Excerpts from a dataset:

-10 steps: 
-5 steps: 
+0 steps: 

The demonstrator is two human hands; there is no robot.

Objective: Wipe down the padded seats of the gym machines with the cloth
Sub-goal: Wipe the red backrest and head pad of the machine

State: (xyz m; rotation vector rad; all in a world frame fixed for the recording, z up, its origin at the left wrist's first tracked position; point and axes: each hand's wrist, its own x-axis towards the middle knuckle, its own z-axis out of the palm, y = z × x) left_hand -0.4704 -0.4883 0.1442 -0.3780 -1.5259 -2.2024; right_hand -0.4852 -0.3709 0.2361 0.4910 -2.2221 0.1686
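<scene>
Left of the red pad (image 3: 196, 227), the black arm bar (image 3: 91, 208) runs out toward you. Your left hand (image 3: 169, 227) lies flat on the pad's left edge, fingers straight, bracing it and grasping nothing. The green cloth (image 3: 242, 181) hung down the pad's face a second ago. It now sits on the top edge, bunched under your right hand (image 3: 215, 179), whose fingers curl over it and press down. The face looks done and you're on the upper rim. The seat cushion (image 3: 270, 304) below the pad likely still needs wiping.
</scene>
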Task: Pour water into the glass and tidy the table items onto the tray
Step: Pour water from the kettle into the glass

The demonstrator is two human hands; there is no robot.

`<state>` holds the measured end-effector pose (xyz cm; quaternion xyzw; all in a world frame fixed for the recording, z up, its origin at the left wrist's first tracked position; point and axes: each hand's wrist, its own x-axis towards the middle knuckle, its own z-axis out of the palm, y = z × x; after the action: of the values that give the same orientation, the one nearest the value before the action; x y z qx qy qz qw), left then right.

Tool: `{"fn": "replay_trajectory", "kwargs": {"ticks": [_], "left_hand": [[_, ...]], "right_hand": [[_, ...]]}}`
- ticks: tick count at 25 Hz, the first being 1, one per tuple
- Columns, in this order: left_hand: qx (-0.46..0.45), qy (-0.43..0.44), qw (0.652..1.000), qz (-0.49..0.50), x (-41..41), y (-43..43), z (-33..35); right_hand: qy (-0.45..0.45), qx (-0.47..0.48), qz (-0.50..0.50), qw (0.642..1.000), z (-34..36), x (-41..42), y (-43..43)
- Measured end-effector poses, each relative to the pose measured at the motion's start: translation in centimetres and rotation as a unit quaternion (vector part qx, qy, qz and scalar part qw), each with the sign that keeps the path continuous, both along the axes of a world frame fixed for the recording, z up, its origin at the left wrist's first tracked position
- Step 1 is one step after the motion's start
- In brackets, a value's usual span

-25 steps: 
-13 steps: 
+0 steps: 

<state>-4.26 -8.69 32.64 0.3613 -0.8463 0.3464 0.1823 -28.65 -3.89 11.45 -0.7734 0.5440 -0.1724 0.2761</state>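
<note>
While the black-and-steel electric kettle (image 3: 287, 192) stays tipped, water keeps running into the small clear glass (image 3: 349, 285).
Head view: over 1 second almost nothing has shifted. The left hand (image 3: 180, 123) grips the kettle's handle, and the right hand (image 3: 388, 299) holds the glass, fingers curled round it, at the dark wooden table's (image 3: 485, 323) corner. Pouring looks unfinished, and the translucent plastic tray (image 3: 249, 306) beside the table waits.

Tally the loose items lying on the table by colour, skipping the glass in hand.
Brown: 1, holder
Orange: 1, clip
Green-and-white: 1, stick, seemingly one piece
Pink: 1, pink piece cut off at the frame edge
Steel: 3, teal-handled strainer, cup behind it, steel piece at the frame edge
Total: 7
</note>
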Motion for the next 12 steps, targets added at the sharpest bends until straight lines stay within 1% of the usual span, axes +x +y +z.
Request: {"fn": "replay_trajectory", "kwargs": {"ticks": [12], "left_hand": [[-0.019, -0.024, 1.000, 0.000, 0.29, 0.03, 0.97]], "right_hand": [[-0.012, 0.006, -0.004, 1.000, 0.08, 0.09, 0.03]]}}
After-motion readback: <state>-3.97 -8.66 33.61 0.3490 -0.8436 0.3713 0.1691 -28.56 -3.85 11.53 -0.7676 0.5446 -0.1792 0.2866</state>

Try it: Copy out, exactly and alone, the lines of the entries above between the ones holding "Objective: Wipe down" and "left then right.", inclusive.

Result of this exercise:
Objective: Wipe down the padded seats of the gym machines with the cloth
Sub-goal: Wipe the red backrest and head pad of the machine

State: (xyz m; rotation vector rad; all in a world frame fixed for the recording, z up, its origin at the left wrist's first tracked position; point and axes: each hand's wrist, its own x-axis towards the middle knuckle, its own z-axis out of the palm, y = z × x) left_hand -0.4704 -0.4883 0.1442 -0.3780 -1.5259 -2.2024; right_hand -0.4852 -0.3709 0.2361 0.4910 -2.2221 0.1686
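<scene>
Left of the red pad (image 3: 196, 227), the black arm bar (image 3: 91, 208) runs out toward you. Your left hand (image 3: 169, 227) lies flat on the pad's left edge, fingers straight, bracing it and grasping nothing. The green cloth (image 3: 242, 181) hung down the pad's face a second ago. It now sits on the top edge, bunched under your right hand (image 3: 215, 179), whose fingers curl over it and press down. The face looks done and you're on the upper rim. The seat cushion (image 3: 270, 304) below the pad likely still needs wiping.
</scene>
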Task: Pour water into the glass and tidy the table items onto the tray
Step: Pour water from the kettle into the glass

The demonstrator is two human hands; there is no robot.

`<state>` holds the measured end-effector pose (xyz cm; quaternion xyzw; all in a world frame fixed for the recording, z up, its origin at the left wrist's first tracked position; point and axes: each hand's wrist, its own x-axis towards the middle knuckle, its own z-axis out of the palm, y = z × x; after the action: of the values that give the same orientation, the one nearest the value before the action; x y z qx qy qz qw), left then right.

What this exercise required has been given in full.